**Assigned task:** Every line from the top of the records through the one bearing "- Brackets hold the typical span" is to be reproduced exactly, and pictures are to be left out.

**Records provided:**
**********
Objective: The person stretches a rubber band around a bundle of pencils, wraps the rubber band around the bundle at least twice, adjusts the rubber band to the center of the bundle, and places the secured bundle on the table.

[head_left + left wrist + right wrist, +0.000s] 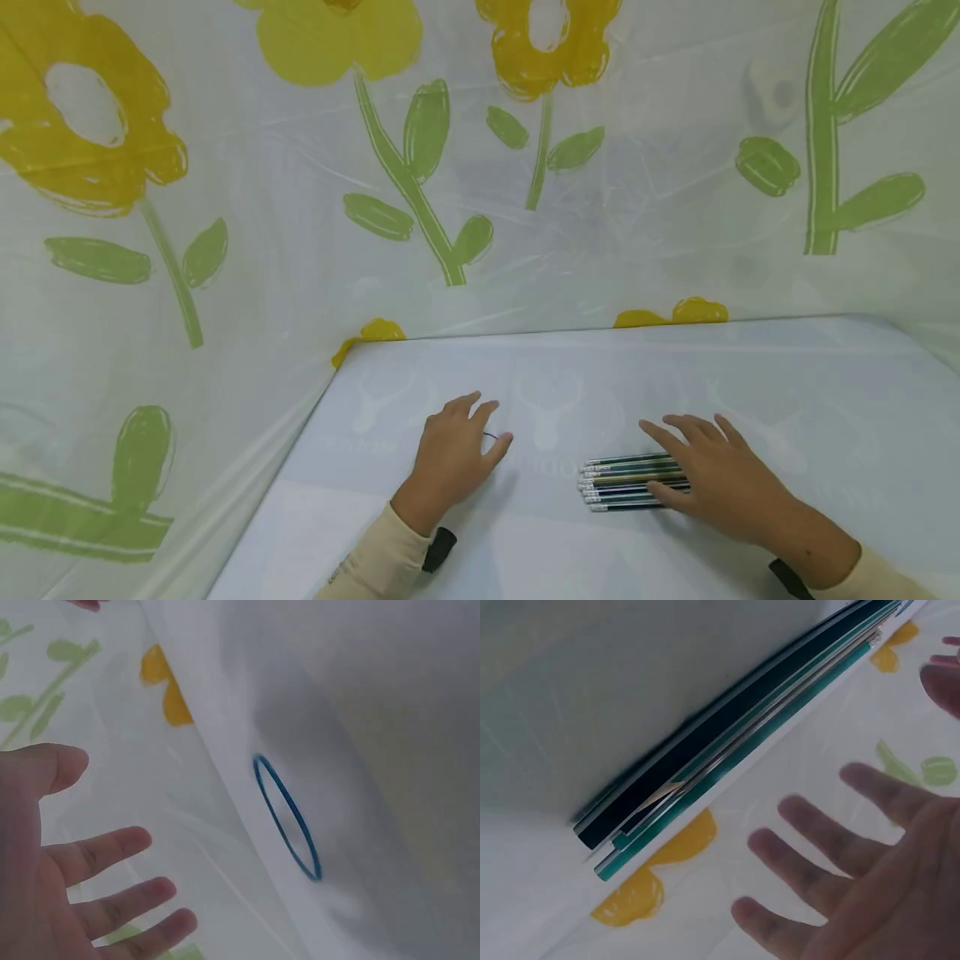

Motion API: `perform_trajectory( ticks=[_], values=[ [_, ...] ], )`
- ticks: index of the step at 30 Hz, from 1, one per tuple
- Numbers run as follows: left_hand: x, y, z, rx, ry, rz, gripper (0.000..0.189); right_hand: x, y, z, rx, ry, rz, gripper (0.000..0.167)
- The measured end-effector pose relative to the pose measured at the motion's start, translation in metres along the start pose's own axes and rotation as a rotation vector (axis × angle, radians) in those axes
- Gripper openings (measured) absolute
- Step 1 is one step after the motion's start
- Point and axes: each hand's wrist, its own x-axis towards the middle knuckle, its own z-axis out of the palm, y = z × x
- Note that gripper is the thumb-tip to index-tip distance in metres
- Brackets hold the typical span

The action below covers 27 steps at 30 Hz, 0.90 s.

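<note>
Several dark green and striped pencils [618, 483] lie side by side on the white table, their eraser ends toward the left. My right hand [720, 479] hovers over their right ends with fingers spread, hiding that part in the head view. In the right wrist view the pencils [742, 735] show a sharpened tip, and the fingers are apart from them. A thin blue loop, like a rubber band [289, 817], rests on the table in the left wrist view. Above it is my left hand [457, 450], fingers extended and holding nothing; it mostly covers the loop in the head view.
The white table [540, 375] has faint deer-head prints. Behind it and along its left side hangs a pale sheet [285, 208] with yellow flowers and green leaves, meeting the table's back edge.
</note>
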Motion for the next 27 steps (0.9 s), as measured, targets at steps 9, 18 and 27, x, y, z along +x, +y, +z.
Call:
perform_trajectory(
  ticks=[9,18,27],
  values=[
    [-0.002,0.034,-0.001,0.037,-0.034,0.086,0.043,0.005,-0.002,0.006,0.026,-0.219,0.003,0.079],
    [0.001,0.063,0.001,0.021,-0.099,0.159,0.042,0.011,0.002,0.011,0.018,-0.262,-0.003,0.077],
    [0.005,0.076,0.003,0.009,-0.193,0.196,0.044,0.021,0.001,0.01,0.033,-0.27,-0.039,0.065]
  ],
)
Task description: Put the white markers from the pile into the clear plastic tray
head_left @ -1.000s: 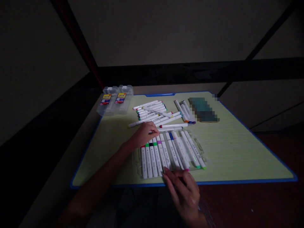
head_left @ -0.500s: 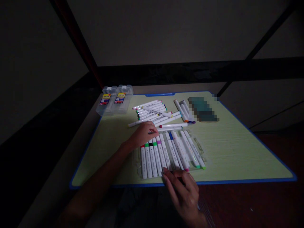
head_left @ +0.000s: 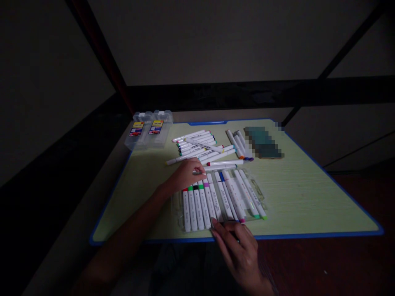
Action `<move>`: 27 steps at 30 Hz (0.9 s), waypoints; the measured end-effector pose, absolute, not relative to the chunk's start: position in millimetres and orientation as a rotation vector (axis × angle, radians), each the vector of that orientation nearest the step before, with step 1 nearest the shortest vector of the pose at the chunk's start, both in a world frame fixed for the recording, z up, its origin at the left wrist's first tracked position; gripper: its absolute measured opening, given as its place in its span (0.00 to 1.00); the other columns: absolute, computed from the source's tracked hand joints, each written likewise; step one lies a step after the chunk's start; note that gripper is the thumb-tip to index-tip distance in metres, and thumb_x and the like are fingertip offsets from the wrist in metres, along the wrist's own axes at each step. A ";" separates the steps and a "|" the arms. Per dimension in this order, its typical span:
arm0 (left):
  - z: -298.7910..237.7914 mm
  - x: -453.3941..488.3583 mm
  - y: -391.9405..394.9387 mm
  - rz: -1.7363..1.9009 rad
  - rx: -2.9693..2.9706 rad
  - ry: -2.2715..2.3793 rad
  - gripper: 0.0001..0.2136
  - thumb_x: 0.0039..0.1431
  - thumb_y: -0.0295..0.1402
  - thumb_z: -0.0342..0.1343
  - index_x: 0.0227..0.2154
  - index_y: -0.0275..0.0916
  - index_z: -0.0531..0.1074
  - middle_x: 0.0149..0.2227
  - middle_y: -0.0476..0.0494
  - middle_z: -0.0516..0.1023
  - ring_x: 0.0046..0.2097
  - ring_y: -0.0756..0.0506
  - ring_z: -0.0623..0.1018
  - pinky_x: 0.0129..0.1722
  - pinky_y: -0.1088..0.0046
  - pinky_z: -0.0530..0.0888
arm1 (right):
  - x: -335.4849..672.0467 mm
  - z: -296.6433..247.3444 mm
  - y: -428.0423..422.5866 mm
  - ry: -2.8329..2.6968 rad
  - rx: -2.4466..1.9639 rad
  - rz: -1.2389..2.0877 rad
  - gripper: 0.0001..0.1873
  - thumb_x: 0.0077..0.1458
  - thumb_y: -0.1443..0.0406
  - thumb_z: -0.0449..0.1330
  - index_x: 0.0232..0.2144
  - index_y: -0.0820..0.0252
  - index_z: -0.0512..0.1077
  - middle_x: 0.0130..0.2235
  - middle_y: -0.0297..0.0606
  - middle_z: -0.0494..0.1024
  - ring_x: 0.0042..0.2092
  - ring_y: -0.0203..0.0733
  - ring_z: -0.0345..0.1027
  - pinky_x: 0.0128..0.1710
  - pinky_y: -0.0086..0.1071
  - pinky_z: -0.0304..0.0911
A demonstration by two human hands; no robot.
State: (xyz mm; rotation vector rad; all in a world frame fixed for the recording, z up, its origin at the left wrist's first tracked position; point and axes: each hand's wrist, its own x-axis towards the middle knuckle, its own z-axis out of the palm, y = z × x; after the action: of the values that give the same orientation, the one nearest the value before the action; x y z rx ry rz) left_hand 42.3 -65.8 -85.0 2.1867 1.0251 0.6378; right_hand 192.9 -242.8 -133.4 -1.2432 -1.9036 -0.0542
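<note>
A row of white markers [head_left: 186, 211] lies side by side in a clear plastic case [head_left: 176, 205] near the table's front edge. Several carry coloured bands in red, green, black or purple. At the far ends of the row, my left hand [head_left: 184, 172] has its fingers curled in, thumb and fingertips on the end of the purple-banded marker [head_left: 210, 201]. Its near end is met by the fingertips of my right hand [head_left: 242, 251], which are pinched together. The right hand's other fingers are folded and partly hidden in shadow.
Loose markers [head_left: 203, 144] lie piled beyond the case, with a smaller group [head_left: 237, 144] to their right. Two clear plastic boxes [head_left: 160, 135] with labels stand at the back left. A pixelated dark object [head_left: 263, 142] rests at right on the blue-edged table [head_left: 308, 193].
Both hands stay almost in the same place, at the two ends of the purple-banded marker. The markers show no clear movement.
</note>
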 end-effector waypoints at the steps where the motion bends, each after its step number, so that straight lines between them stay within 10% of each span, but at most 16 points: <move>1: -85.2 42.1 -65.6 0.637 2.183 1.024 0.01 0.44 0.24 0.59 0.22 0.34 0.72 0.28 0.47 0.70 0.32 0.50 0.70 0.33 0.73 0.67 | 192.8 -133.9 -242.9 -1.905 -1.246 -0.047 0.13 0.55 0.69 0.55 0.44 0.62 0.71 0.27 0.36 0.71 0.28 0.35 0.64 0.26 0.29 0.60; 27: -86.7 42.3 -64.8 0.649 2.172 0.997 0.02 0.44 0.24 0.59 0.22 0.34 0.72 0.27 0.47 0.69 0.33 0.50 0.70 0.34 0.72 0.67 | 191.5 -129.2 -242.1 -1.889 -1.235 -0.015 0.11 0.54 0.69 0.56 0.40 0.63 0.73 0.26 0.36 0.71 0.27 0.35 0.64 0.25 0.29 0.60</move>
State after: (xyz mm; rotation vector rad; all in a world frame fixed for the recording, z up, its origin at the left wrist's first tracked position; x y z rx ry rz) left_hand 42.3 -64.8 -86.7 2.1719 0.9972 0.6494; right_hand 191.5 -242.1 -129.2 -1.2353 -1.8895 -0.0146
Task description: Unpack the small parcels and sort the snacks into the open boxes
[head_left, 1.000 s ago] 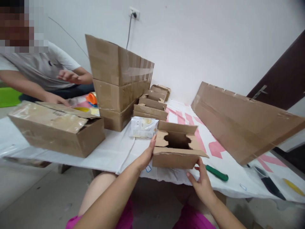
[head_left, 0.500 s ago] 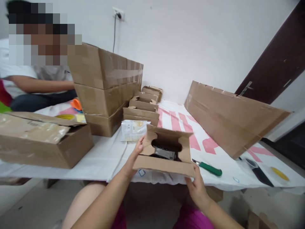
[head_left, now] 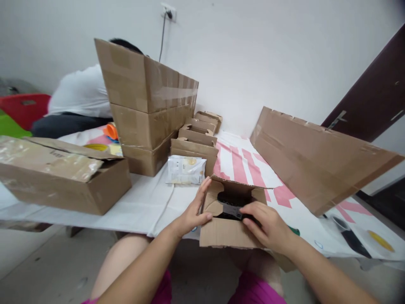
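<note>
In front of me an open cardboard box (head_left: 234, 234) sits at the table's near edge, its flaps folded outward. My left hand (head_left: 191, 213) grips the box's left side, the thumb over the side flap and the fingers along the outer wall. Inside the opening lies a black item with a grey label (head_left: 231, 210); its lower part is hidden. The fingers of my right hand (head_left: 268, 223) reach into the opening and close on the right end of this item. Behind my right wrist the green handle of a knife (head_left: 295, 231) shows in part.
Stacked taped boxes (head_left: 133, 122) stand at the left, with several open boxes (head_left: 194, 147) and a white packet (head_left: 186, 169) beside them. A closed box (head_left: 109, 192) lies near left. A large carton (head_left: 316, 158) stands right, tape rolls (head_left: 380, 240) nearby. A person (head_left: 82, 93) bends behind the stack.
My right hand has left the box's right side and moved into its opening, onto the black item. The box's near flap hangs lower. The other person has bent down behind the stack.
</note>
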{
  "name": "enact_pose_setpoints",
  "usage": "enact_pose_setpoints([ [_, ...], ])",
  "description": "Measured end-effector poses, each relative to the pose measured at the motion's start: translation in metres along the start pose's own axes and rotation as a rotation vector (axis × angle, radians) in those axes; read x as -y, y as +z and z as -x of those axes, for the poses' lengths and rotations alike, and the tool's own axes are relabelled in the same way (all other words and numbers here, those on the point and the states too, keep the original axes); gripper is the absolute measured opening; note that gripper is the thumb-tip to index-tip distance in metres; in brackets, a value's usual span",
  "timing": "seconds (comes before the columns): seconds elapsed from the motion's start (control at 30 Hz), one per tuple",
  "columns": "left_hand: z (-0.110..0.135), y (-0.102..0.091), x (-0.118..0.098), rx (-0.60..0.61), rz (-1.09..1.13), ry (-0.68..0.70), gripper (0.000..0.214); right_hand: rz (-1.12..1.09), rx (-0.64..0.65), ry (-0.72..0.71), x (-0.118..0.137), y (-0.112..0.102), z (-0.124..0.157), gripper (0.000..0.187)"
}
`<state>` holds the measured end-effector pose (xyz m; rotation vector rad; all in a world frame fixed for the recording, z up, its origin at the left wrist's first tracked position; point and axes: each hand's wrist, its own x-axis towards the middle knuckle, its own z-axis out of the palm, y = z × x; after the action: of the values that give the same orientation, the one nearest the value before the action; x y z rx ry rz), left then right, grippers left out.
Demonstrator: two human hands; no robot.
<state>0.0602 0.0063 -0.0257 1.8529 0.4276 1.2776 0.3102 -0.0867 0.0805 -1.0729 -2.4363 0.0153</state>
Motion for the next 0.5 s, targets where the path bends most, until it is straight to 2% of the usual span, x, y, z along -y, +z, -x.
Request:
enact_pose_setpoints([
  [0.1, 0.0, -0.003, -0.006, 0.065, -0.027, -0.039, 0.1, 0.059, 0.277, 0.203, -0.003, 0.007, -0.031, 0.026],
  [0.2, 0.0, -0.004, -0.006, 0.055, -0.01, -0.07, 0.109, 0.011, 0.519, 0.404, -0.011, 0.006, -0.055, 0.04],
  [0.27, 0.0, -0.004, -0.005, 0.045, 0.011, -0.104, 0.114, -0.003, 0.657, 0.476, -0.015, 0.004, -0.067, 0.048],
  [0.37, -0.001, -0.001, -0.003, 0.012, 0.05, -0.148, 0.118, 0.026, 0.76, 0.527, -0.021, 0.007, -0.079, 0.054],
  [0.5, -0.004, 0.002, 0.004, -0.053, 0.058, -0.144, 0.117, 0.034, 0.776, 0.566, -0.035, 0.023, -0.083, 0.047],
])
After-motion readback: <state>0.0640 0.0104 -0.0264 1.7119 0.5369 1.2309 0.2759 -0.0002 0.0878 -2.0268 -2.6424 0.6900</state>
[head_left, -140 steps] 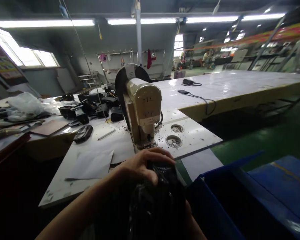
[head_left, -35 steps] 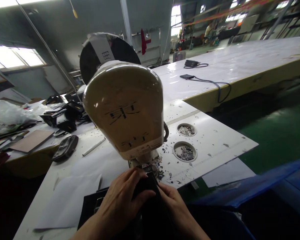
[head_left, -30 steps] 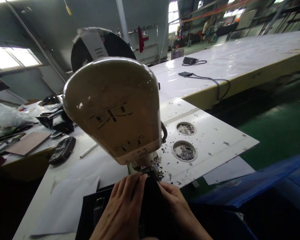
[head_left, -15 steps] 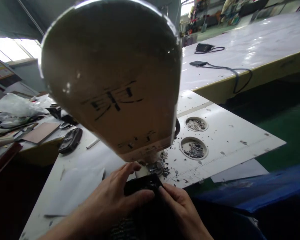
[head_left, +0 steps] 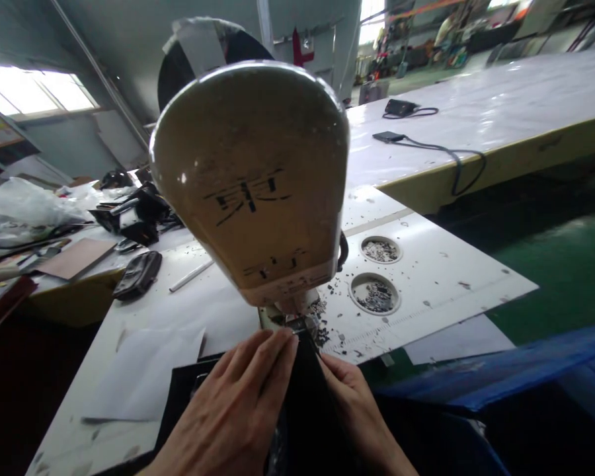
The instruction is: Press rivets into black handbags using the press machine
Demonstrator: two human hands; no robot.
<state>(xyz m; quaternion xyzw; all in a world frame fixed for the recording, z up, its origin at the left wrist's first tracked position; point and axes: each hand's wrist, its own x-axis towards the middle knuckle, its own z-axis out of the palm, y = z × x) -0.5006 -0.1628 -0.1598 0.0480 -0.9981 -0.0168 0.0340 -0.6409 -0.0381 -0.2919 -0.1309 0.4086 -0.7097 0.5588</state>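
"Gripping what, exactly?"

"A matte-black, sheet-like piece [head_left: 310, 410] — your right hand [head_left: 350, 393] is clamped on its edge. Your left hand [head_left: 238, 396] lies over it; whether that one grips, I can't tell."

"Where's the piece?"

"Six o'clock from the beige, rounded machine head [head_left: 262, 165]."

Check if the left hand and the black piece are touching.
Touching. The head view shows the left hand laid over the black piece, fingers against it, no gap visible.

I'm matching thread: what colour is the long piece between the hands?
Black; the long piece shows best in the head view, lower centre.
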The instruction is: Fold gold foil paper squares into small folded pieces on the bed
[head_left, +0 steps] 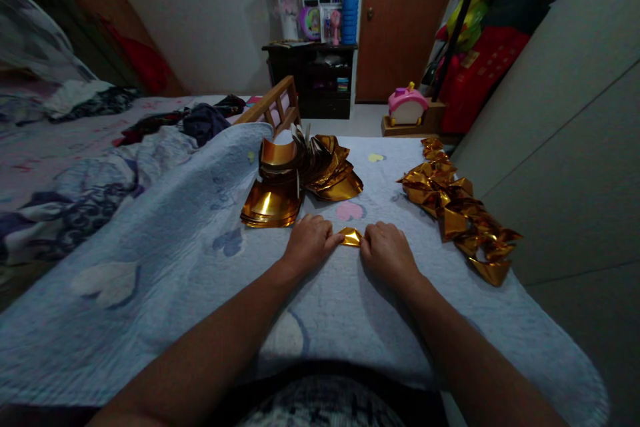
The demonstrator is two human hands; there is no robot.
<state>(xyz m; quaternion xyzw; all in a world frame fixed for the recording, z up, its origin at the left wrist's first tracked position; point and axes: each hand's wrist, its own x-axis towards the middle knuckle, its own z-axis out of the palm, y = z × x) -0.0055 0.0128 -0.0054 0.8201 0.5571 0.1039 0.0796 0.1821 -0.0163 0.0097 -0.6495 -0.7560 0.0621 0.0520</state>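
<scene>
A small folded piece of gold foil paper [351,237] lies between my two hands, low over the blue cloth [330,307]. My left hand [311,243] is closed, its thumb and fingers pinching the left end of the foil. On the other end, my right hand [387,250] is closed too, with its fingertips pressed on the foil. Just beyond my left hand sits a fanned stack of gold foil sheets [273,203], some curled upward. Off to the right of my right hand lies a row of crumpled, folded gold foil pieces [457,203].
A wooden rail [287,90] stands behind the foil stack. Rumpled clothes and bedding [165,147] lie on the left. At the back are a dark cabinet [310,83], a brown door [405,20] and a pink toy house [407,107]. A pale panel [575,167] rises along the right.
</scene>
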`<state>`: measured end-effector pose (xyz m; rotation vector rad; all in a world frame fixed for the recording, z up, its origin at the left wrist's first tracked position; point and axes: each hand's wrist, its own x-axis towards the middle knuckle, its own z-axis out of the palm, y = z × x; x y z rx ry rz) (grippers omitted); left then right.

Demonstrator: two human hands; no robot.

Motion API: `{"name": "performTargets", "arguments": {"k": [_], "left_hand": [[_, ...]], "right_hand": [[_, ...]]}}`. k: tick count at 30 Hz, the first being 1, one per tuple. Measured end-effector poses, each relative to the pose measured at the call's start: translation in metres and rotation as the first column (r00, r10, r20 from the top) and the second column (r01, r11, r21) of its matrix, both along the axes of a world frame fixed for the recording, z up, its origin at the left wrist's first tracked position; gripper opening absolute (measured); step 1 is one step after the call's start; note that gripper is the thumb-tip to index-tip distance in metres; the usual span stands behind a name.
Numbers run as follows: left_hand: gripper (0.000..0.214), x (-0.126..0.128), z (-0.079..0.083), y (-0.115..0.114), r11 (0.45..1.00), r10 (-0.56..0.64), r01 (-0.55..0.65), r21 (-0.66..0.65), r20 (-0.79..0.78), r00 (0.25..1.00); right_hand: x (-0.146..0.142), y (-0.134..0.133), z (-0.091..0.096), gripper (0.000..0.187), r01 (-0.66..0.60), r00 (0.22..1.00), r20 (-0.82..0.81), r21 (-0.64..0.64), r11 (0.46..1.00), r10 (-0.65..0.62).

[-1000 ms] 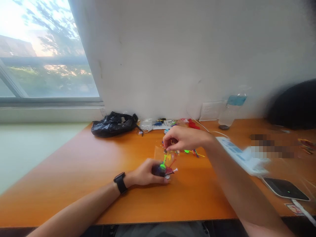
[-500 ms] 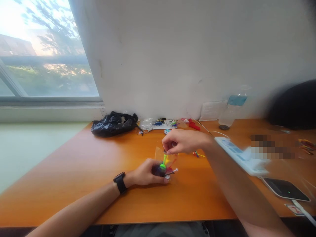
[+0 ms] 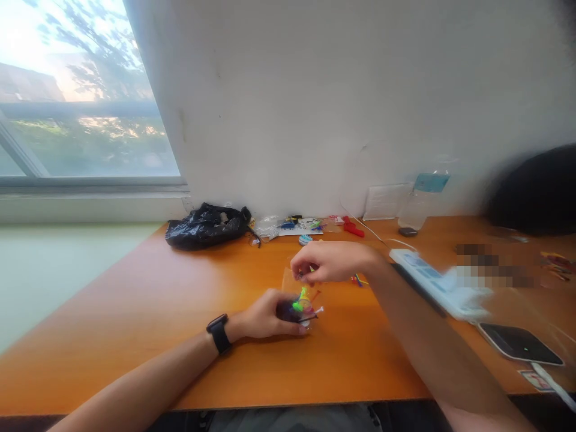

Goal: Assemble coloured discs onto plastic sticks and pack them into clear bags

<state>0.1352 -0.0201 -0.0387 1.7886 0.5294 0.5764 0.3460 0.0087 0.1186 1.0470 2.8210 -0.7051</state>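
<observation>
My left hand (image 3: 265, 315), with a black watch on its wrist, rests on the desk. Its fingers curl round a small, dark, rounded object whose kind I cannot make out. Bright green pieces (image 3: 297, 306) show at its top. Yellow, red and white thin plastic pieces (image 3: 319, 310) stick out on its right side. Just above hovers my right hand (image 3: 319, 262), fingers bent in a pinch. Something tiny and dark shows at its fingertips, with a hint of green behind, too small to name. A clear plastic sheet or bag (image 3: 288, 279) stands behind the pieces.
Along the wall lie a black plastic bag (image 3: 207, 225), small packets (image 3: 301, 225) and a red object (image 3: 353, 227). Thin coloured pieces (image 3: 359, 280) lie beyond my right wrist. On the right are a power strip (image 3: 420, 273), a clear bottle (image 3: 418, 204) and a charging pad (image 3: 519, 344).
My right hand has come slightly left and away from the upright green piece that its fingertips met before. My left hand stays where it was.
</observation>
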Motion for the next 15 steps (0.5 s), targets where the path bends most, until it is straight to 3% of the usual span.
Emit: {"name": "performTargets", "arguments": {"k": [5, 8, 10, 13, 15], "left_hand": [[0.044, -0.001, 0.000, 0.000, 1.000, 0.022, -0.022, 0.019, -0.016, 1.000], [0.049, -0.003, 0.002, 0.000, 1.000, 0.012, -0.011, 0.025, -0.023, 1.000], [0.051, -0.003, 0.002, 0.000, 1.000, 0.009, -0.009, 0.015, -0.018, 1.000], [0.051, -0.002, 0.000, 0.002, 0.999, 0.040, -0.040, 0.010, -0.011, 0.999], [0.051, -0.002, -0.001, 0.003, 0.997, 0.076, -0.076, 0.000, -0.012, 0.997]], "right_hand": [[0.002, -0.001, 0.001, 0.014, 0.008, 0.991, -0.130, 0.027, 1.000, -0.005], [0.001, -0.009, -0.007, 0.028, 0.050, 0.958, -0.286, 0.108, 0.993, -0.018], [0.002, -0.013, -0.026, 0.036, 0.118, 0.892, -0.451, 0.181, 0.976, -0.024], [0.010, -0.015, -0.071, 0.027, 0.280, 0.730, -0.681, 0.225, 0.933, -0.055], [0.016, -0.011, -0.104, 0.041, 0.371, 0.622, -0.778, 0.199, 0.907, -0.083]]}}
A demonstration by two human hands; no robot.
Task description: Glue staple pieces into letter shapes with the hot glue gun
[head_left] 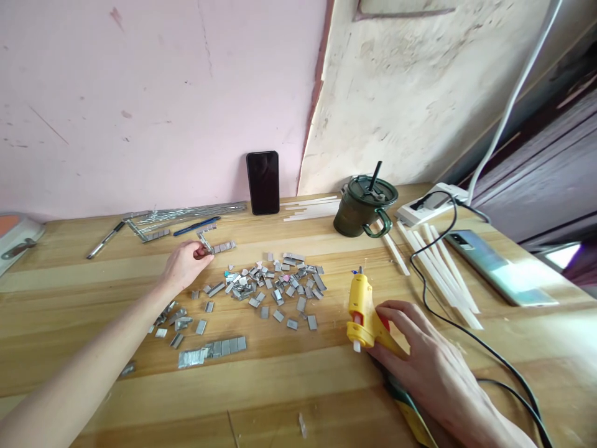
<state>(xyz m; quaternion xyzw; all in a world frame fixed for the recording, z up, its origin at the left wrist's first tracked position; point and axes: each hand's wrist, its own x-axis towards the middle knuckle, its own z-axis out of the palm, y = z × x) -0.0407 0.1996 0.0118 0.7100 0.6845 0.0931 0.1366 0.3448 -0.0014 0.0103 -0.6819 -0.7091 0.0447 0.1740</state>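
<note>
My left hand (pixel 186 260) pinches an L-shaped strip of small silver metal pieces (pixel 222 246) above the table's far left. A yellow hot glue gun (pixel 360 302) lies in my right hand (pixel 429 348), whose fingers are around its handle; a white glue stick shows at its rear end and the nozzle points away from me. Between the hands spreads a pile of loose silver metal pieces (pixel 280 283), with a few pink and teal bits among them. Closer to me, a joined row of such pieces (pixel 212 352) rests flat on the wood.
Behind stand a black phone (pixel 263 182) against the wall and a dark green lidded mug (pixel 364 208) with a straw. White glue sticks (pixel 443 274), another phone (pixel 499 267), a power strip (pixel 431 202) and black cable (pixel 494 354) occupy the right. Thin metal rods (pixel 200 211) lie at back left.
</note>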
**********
**Response to the task:**
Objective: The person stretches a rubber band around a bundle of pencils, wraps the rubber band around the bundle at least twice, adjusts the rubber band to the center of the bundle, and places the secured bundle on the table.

[head_left + left wrist + right wrist, +0.000s] 

Motion API: `perform_trajectory( ticks=[_], values=[ [_, ...] ], )`
- ticks: index of the step at 30 Hz, from 1, one per tuple
- Numbers run as follows: left_hand: x, y, z, rx, ry, rz, gripper (0.000..0.189); right_hand: x, y, z, rx, ry, rz, gripper (0.000..0.167)
- The measured end-effector pose relative to the pose measured at the motion's start, translation in metres along the start pose's own axes and rotation as a rotation vector (axis × angle, radians) in those axes
- Gripper openings (measured) absolute
- Step 1 is one step after the motion's start
- Point and axes: each hand's wrist, its own x-axis towards the middle knuckle, its own z-axis out of the palm, y = z × x
- Note that gripper is the thumb-tip to index-tip distance in metres
- Brackets hold the typical span

No further work remains in this exercise.